Lucy Stone

Lucy Stone ( born August 13, 1818 in West Brookfield, Massachusetts, † October 18, 1893 in Dorchester, a suburb of Boston) was an American reformer, suffragist, abolitionist and journalist. As the first American wife they kept their birth name.

Life

Lucy Stone was the third daughter of nine children of the farmer Francis Stone and his wife Hannah Matthews. The education of children was closely monitored by their parents. Lucy was considered a precocious and highly intelligent. As one of the first women Lucy Stone studied theology at Oberlin College in Ohio; against the wishes of her parents and the college administration. There she met the seven years younger Antoinette Brown (1825-1921), with whom they soon became close friends. The two women fought first against the provision that women in the courses just listen and not allowed to speak.

In 1856, the women's rights activists Lucy Stone and Antoinette Brown were sisters in law, as they are the Henry and Samuel Blackwell brothers were married within a year. Their sisters were the first American doctors Elizabeth and Emily Blackwell. From the marriage, which by all accounts was happy, was a daughter, Alice (1857-1950), out. Lucy Stone caused a controversy because it retained her birth name as a symbol of a woman's right to individuality after her marriage. Those women who followed their example, one called "Lucy Stoners ."

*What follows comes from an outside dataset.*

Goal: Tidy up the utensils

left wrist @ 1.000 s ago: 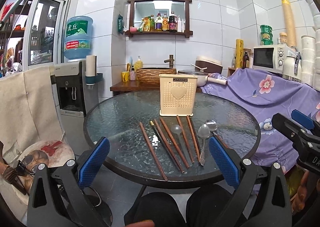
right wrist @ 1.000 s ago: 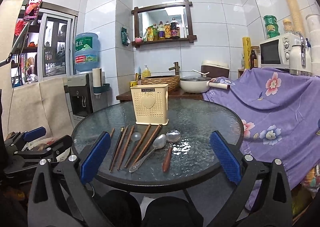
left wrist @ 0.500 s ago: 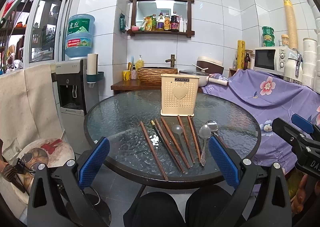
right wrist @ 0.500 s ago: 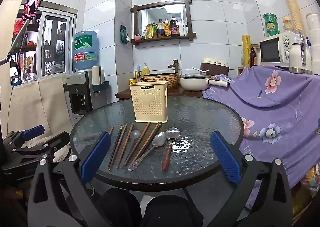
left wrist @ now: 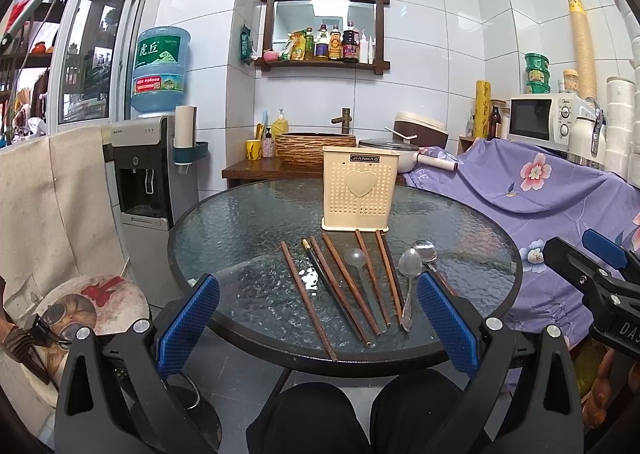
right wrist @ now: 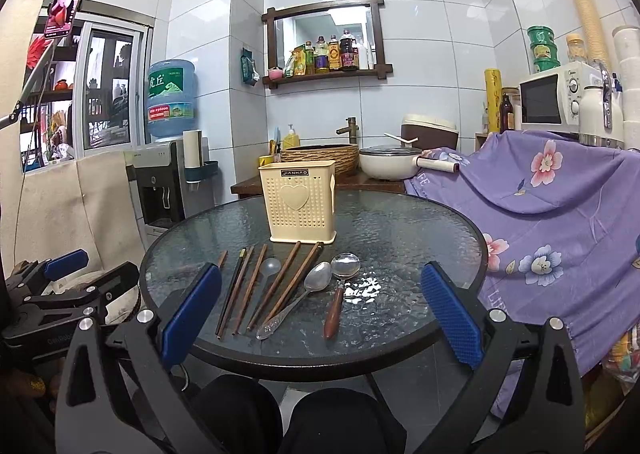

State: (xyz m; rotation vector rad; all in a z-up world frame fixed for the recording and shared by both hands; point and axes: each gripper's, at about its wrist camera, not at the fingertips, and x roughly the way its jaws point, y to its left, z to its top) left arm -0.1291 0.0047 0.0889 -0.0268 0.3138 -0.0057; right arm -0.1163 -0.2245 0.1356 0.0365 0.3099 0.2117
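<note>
Nothing has been sorted yet, judging by how things lie. The cream holder (left wrist: pixel 361 189) stands upright toward the back of the round glass desk (left wrist: pixel 240 221), and no utensil handles show above its rim in either view, so it looks empty. In front of it, all the utensils lie flat in a loose row: the wooden chopsticks (left wrist: pixel 347 288) fanned side by side, a clear plastic spoon (left wrist: pixel 354 256) among them, a metal spoon (right wrist: pixel 318 277) just to their right, and a wooden-handled spoon (right wrist: pixel 345 266) at the end.

The left hand-held gripper (left wrist: pixel 316 328) is spread wide and holds nothing, poised at the near edge of the desk, roughly in line with the chopsticks. The right hand-held gripper (right wrist: pixel 320 318) is likewise wide apart and empty, hovering at the near edge with the two rightmost spoons between its fingers in view, though well short of touching them.

So the whole job seems to be left: each piece needs picking up and dropping upright into the holder.
</note>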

During the Civil War, "Mrs. committed Stone "for the" Women's National Loyal League ". 1866, she participated in the founding of the "American Equal Rights Association," and a year later she was elected president of the " New Jersey Women Suffrage Association ." In 1868, she helped build the "New England Women Suffrage Association "; a year later she moved with her family to Boston. Together with other women founded Lucy Stone in November 1866, the " American Woman 's Suffrage Association " ( AWSA ). In addition to her commitment to women's rights - she also vehemently for the abolition of slavery.

In 1870, " founded Mrs. Stone ", the " Woman's Journal, " the most important newspaper of the American women's movement, and was assisted in this by her husband, Henry Blackwell ( 1825-1909 ). Until her death, she was editor of this newspaper.

Worth mentioning

  • Of May 1921 Ruth Hale founded the Women's Organization Lucy Stone League, which aimed, among other things, that women after marriage can retain their birth name. Among the co-founders were among other Jane Grant, wife of Harold Ross, and Beatrice Kaufman, wife of playwright George Simon Kaufman. Other members were Neysa McMein, Janet Flanner, Franklin Pierce Adams, Solita Solano, Anita Loos, Fannie Hurst and Blanche Oelrichs.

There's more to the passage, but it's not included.